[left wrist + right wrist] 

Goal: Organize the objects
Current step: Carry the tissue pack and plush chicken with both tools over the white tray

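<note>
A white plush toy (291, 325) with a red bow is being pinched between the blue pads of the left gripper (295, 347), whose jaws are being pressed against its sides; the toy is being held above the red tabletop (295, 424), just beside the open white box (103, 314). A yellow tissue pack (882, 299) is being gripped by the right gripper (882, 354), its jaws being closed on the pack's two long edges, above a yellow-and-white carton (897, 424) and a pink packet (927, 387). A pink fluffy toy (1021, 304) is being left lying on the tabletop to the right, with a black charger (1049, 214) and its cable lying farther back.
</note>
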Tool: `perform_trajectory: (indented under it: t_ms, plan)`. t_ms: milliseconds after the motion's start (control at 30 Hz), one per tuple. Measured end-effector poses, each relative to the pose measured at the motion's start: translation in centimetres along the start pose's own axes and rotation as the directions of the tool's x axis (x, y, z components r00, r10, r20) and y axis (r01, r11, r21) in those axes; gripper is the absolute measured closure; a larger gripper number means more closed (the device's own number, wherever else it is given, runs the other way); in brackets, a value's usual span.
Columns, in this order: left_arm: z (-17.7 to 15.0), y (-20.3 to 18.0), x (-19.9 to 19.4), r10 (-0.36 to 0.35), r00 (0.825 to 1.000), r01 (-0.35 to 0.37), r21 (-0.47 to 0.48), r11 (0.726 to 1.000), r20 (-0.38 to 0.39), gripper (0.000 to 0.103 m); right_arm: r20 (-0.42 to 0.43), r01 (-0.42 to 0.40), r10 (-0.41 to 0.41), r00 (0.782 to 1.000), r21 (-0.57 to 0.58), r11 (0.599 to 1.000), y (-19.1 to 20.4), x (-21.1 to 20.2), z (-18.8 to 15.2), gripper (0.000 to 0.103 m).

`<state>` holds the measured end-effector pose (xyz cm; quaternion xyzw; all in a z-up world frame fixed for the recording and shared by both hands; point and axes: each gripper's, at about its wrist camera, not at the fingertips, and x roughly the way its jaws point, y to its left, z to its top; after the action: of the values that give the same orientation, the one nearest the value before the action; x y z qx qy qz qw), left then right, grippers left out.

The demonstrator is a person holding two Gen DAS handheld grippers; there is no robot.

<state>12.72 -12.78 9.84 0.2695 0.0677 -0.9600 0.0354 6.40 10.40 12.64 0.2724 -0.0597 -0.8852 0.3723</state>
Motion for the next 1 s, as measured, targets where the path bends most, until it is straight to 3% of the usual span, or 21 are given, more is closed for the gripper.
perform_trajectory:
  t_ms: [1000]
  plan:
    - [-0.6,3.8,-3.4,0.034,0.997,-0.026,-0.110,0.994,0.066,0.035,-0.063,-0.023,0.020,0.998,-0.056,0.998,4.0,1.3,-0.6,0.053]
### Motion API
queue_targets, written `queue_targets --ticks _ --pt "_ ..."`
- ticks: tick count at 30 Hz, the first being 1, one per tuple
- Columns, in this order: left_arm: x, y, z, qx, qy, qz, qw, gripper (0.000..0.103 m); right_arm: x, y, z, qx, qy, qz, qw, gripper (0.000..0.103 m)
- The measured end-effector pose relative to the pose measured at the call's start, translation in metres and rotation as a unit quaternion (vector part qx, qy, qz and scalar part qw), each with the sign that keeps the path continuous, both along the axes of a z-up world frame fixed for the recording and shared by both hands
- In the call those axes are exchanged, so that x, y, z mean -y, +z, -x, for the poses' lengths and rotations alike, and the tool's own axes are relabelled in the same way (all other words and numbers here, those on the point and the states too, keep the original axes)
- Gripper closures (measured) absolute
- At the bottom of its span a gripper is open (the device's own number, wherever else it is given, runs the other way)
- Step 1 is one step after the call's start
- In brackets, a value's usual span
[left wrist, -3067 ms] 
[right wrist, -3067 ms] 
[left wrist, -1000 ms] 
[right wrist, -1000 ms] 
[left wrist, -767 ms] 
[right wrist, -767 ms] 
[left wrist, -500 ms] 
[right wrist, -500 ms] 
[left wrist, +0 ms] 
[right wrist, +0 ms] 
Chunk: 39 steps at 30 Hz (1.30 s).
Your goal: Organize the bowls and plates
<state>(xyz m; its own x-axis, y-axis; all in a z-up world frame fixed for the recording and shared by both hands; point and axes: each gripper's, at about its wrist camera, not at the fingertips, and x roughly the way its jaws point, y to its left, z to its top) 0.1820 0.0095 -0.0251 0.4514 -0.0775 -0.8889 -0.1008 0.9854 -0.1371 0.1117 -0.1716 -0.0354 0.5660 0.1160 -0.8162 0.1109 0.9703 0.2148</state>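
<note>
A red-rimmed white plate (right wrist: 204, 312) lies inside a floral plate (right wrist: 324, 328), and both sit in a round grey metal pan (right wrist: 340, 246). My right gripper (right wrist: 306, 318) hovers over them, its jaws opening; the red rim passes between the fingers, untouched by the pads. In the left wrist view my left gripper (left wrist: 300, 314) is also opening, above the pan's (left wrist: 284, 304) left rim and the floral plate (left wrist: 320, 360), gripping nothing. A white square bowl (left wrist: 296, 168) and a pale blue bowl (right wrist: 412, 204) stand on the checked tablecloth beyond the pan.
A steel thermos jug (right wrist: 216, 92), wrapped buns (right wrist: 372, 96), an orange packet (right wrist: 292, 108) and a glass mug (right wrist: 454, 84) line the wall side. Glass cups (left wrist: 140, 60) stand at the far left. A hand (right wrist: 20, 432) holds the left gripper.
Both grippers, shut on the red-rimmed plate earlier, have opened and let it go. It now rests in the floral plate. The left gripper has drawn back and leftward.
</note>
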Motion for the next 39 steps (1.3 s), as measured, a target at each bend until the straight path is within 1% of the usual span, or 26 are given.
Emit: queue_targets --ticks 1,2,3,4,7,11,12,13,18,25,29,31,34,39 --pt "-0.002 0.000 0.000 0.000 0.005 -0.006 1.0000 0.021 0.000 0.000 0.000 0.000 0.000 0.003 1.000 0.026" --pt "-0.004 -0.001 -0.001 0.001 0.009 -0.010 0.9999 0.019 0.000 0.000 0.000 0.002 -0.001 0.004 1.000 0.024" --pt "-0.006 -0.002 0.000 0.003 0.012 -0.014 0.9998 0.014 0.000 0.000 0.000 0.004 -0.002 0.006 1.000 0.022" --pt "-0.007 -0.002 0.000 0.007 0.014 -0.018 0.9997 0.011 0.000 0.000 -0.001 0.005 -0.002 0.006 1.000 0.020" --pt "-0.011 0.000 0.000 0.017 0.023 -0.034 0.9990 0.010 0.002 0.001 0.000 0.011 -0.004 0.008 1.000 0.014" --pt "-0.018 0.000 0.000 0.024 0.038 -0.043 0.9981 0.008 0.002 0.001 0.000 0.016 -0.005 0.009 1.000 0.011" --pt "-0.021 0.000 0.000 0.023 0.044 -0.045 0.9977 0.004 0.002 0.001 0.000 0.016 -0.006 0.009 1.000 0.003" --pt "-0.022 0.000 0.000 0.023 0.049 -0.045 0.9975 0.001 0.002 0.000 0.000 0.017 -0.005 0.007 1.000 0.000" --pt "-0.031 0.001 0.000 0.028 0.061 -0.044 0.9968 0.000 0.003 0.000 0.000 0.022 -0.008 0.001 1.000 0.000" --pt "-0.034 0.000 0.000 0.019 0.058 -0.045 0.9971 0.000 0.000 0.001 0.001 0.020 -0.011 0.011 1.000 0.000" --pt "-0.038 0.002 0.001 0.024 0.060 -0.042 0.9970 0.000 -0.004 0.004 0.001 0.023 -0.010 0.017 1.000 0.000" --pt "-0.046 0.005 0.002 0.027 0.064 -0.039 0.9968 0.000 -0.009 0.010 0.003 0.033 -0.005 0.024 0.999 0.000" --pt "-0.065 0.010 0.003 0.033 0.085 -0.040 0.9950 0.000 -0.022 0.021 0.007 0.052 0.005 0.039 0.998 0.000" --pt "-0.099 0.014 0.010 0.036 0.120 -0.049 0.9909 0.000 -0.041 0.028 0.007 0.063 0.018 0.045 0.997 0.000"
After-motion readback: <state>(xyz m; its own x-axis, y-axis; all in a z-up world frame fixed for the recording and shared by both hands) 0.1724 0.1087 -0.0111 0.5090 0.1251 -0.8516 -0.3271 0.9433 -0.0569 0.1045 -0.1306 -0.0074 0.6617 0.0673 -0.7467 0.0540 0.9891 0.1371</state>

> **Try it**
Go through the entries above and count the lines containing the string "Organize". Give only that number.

> **Task solution**
2